There's plenty of ways to make that work. You'd have to stack the planet, but after that, there's plenty of tools that are in place now - whether they'll still be there is not yet known.
Remember that out cuts on here don't exist, so you could refuse in cuts all day long. The route combo's don't do anything to stretch a zone vertically, which is how a zone is busted, so you don't have to worry about that.
You could naturally take away;
WR digs
TE pipes
and any double move.
After that, what routes are run? The only thing they could get every down are anything behind the L.O.S. to backs.
Let's try a scenario - strong-I, 2nd and long, elusive back on the field. Get the imbalance of the defensive line over the strong side of the offense, stack all 3 backers and introduce the SS in a 9 technique. Have him cover the numbers near the flanker, or same side receiver. Cover zone immediately. SS gets primary force vs. the pitch and forces the flanker to lengthen his stem vs. a 3 deep zone. The split-end, WR1, sees ROLB, CB1 and Free Safety. He's out. TE sees MLB, LOLB and FS. He's out. That's pretty tough to deal with.
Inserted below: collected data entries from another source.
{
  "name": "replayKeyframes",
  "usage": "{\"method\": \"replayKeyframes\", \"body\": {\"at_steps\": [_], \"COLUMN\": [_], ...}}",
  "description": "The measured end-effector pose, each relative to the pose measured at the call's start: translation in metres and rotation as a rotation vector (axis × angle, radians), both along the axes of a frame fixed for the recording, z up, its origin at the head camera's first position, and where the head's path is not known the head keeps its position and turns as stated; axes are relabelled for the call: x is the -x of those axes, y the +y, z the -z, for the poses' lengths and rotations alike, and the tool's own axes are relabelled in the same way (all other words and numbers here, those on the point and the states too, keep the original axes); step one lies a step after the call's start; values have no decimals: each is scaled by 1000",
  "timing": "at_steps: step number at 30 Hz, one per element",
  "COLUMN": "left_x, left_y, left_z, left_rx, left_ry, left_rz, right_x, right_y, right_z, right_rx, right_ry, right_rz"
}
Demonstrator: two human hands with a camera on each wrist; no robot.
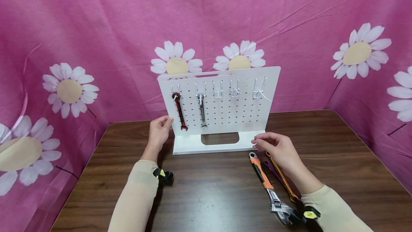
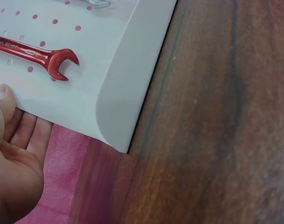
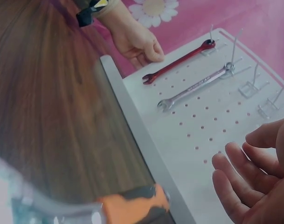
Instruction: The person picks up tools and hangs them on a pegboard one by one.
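Observation:
A white pegboard stand stands upright on the table with several wire hooks along its upper part. From the leftmost hook hangs a red wrench; a silver wrench hangs beside it. My left hand pinches the board's left edge, thumb on the front and fingers behind, as the left wrist view shows. My right hand is by the right end of the base, fingers loosely bent and holding nothing. Below it lie an adjustable wrench with an orange and black handle, a purple wrench and an orange-gold wrench.
Wire hooks without tools stick out from the middle and right of the board. The base has an oval cutout. A pink cloth with daisies hangs behind and beside the brown wooden table.

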State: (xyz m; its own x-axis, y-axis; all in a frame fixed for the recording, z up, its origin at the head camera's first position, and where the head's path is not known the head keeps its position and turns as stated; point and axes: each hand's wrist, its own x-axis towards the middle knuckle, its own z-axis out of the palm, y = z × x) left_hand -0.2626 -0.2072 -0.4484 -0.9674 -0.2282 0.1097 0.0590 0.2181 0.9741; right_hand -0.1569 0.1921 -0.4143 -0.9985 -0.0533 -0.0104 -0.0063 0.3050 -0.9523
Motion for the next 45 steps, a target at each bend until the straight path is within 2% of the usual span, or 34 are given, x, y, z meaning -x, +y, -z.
{"method": "replayKeyframes", "body": {"at_steps": [15, 21, 31, 39, 45], "left_x": [1, 1, 2, 1, 0], "left_y": [-1, -1, -1, -1, 0], "left_z": [2, 2, 2, 1, 1], "left_rx": [16, 3, 10, 7, 8], "left_ry": [2, 0, 1, 12, 22], "left_rz": [-8, -12, 3, 6, 5], "right_x": [-16, -21, -31, -39, -43], "right_y": [25, 36, 55, 68, 71], "right_z": [7, 16, 27, 35, 41], "right_rx": [-60, -35, -56, -193, -289], "right_ry": [-18, -6, -13, -142, -144], "right_rz": [9, -7, 0, -3, -18]}}
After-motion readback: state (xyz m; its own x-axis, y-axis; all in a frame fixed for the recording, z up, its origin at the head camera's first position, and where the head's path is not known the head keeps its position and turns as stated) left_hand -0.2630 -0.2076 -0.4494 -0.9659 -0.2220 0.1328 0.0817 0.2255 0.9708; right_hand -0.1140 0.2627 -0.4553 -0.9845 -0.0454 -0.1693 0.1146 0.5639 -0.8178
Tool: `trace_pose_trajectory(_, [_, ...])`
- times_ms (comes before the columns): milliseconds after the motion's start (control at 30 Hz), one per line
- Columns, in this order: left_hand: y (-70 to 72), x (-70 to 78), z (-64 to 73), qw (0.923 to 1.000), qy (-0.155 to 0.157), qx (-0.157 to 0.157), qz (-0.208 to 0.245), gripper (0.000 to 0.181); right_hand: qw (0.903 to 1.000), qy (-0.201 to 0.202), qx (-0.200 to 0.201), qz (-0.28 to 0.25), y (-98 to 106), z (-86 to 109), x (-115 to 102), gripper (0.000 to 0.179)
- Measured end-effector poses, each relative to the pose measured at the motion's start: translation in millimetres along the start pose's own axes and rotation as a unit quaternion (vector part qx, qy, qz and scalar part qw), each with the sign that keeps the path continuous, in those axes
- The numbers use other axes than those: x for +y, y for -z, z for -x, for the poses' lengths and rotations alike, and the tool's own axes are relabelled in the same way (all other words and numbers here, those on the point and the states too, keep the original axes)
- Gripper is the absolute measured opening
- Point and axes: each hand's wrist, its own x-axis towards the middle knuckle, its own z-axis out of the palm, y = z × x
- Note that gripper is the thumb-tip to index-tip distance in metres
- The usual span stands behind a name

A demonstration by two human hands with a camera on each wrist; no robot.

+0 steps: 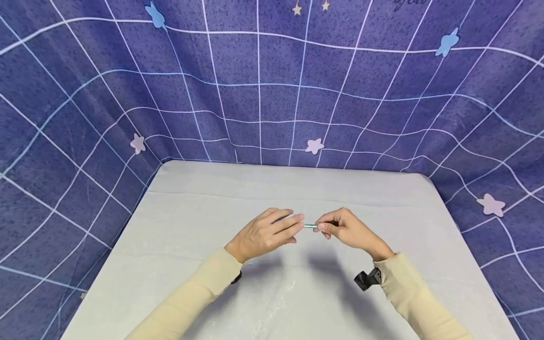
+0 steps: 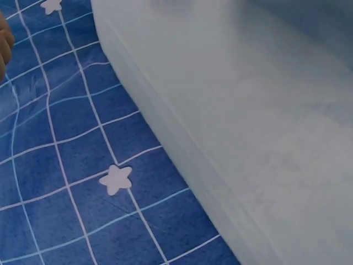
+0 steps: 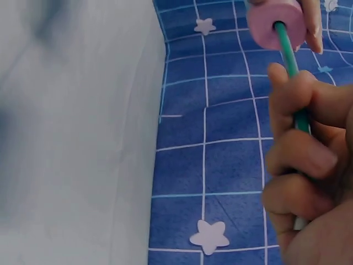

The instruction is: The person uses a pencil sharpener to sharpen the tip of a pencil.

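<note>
Over the table, my right hand (image 1: 346,229) pinches a thin green pencil (image 1: 310,226), and its fingers curl round the shaft in the right wrist view. The pencil's far end sits inside the hole of a pink round pencil sharpener (image 3: 262,26). My left hand (image 1: 267,231) holds that sharpener, with its fingers (image 3: 313,25) along the side. In the head view the left fingers hide the sharpener. Only part of a hand (image 2: 4,47) shows at the left edge of the left wrist view.
A white cloth covers the table (image 1: 204,184) beneath both hands. Behind it and at the sides hangs a blue-purple curtain (image 1: 276,104) with grid lines and stars. A black wrist camera (image 1: 367,279) is strapped by the right sleeve.
</note>
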Motion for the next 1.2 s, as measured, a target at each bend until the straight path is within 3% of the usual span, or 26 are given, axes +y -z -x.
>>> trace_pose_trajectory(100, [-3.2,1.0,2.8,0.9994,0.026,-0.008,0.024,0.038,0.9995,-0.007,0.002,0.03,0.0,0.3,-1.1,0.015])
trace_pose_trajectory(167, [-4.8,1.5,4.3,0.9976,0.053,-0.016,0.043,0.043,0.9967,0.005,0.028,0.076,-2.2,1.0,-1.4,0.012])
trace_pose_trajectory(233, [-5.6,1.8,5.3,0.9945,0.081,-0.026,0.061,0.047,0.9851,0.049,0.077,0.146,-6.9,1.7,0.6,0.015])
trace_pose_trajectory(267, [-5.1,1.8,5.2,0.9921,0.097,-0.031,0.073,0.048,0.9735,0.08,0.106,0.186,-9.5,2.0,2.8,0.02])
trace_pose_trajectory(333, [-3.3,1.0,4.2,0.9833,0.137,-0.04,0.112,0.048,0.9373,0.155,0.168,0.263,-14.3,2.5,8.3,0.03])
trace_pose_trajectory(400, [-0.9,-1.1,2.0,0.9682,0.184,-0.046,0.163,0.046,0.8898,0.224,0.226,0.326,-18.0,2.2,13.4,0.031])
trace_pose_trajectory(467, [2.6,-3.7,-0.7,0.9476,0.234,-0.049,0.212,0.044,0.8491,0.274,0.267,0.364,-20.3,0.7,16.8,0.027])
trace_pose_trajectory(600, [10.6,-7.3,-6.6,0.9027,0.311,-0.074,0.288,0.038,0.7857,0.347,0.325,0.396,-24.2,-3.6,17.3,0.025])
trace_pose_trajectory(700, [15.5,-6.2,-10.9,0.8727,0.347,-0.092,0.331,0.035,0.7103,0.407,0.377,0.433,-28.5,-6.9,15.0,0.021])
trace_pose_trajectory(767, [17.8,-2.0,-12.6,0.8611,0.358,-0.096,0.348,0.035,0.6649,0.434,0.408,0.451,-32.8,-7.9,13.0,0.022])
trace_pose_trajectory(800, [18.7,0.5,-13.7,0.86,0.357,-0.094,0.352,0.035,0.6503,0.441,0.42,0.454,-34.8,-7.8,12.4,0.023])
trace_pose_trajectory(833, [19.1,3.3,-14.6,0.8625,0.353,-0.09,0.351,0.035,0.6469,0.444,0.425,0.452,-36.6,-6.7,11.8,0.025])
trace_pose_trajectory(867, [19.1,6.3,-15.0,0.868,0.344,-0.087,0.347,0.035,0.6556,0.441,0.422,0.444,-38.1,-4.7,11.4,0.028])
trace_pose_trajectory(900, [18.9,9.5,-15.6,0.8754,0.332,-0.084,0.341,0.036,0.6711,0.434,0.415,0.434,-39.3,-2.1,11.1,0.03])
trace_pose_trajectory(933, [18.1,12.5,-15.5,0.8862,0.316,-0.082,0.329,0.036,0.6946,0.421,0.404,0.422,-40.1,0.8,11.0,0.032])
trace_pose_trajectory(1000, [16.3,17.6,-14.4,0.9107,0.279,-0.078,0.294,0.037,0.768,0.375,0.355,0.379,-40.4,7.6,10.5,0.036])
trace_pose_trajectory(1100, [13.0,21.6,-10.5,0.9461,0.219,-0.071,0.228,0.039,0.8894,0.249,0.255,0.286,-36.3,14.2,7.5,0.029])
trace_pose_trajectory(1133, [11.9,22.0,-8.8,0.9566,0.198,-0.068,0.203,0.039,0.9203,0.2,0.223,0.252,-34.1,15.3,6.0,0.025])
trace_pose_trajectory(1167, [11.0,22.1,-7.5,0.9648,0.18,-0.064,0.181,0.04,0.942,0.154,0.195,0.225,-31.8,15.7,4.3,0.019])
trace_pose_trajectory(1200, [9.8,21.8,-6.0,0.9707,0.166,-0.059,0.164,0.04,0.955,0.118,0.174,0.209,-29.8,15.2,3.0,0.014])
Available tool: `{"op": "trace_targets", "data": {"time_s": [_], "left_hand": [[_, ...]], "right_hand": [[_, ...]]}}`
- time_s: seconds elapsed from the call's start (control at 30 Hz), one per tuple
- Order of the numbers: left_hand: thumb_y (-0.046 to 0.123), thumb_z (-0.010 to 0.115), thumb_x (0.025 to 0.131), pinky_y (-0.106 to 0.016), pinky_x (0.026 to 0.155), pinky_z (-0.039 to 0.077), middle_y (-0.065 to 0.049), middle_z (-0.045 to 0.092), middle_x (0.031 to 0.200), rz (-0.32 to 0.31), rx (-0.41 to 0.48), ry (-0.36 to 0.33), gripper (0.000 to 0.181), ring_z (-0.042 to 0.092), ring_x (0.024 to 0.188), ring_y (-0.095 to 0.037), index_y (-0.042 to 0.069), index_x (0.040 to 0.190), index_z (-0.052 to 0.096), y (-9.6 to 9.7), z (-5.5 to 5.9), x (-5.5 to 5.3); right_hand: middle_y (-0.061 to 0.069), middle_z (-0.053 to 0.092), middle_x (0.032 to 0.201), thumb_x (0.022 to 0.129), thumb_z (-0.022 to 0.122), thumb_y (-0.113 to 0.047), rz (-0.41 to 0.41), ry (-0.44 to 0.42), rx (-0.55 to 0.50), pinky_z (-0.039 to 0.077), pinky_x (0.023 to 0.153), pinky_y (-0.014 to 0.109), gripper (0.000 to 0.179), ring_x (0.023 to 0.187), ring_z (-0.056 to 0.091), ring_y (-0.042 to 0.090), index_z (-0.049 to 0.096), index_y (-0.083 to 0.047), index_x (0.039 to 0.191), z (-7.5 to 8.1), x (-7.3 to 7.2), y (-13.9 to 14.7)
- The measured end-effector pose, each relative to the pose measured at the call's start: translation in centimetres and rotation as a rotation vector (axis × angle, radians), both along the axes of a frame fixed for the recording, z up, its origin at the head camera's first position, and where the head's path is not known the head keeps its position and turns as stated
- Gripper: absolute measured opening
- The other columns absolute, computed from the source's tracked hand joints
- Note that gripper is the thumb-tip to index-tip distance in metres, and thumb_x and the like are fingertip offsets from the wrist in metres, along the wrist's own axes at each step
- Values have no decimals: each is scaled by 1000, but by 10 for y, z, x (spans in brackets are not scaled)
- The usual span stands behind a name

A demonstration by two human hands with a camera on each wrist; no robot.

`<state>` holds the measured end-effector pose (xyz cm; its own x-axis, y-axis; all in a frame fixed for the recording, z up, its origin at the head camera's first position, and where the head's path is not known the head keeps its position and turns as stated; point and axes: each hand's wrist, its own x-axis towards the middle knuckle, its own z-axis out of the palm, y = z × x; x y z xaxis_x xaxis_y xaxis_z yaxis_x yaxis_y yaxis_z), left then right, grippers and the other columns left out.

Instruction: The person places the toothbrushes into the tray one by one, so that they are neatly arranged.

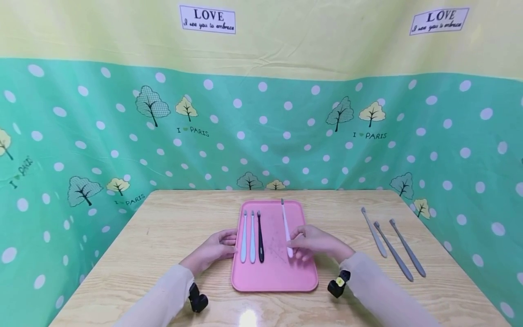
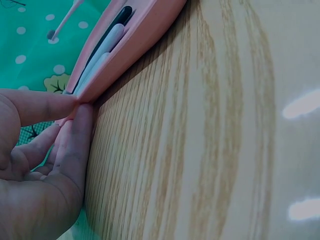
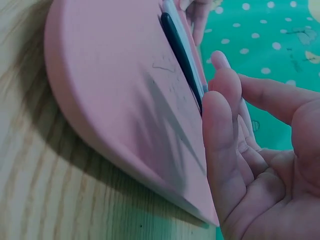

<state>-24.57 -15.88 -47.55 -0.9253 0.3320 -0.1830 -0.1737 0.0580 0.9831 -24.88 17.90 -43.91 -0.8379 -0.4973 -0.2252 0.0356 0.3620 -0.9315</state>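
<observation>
A pink tray (image 1: 273, 280) lies on the table, with two light blue toothbrushes (image 1: 244, 243) and a black toothbrush (image 1: 260, 243) side by side in its left half. At the tray's left edge, my left hand (image 1: 210, 250) pinches the rim between thumb and fingers; the left wrist view shows this contact. My right hand (image 1: 312, 240) pinches a pale pink toothbrush (image 1: 285, 218) near its handle end, bristle head pointing away. That brush is held above the tray's right half, casting a shadow seen in the right wrist view.
Three grey toothbrushes (image 1: 394, 250) lie slanted on the wooden table (image 1: 180, 218) to the right of the tray. A green dotted curtain (image 1: 261, 136) hangs behind the table and at both sides. A black wrist camera (image 1: 337, 285) sits on each sleeve.
</observation>
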Motion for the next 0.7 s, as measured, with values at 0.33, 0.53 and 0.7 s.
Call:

All the while the QB's holdin' the ball and routes have to develop and your pressure can get there. You can even use a bunch of fire zones too - get a numbers advantage to one side and get bodies deeper in the backfield before they see a blocker.
On here, it's definitely something you could do, but the WR build culture replicates Randy Moss, so with everything being downfield, it's mano-a-mano in jump ball situations if the QB pulls the trigger. That could cause a problem. Move to quarters, and you have a bigger problem with too much field available short. Move to 4 and 4, and you have no pass rush.
It'll be the same as man to man - can your corners hold up? You'll have to start with a 3 deep zone. Play 2 deep/5 under zone, a double zone or the classic cover 2, then you've committed too many closer to the L.O.S. and you'll have defenders covering air all down long.